* Data block
== Segment start ==
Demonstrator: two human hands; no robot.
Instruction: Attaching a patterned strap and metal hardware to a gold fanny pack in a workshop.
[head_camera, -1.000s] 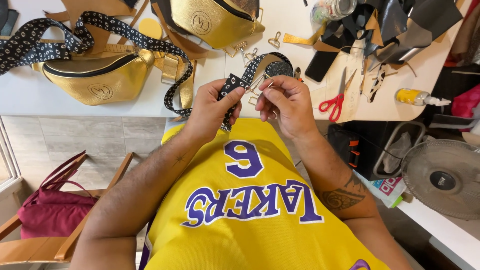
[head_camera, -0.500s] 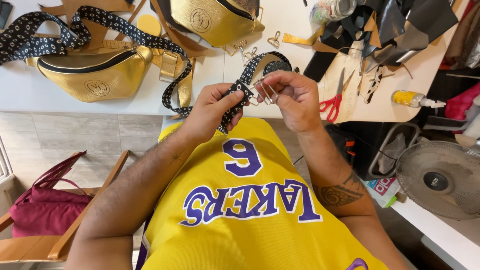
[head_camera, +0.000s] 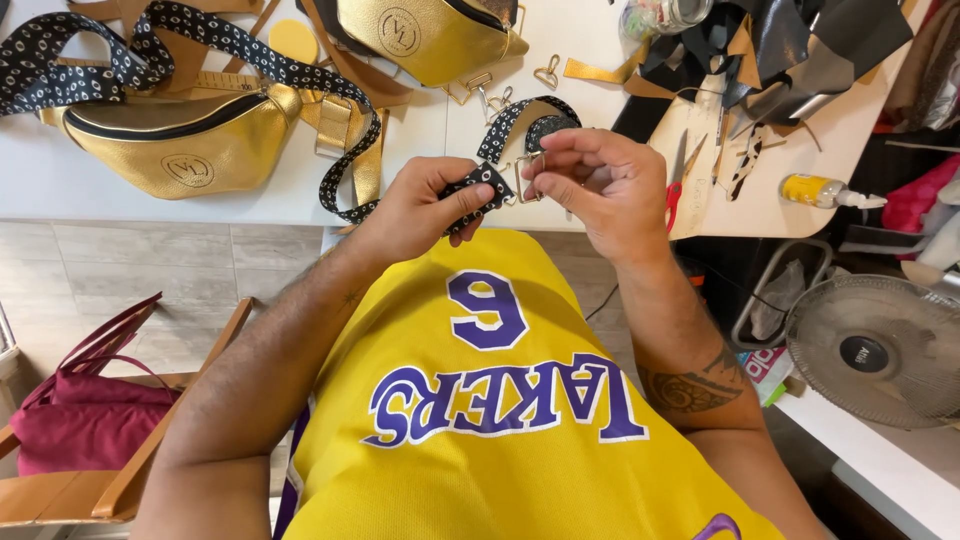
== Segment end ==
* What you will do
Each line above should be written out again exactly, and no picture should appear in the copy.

* Solution
Demonstrator: two human hands; no robot.
Instruction: Attaching a patterned strap and metal hardware to a gold fanny pack in a workshop.
[head_camera, -1.000s] 
[head_camera, -0.500s] 
[head_camera, +0.000s] 

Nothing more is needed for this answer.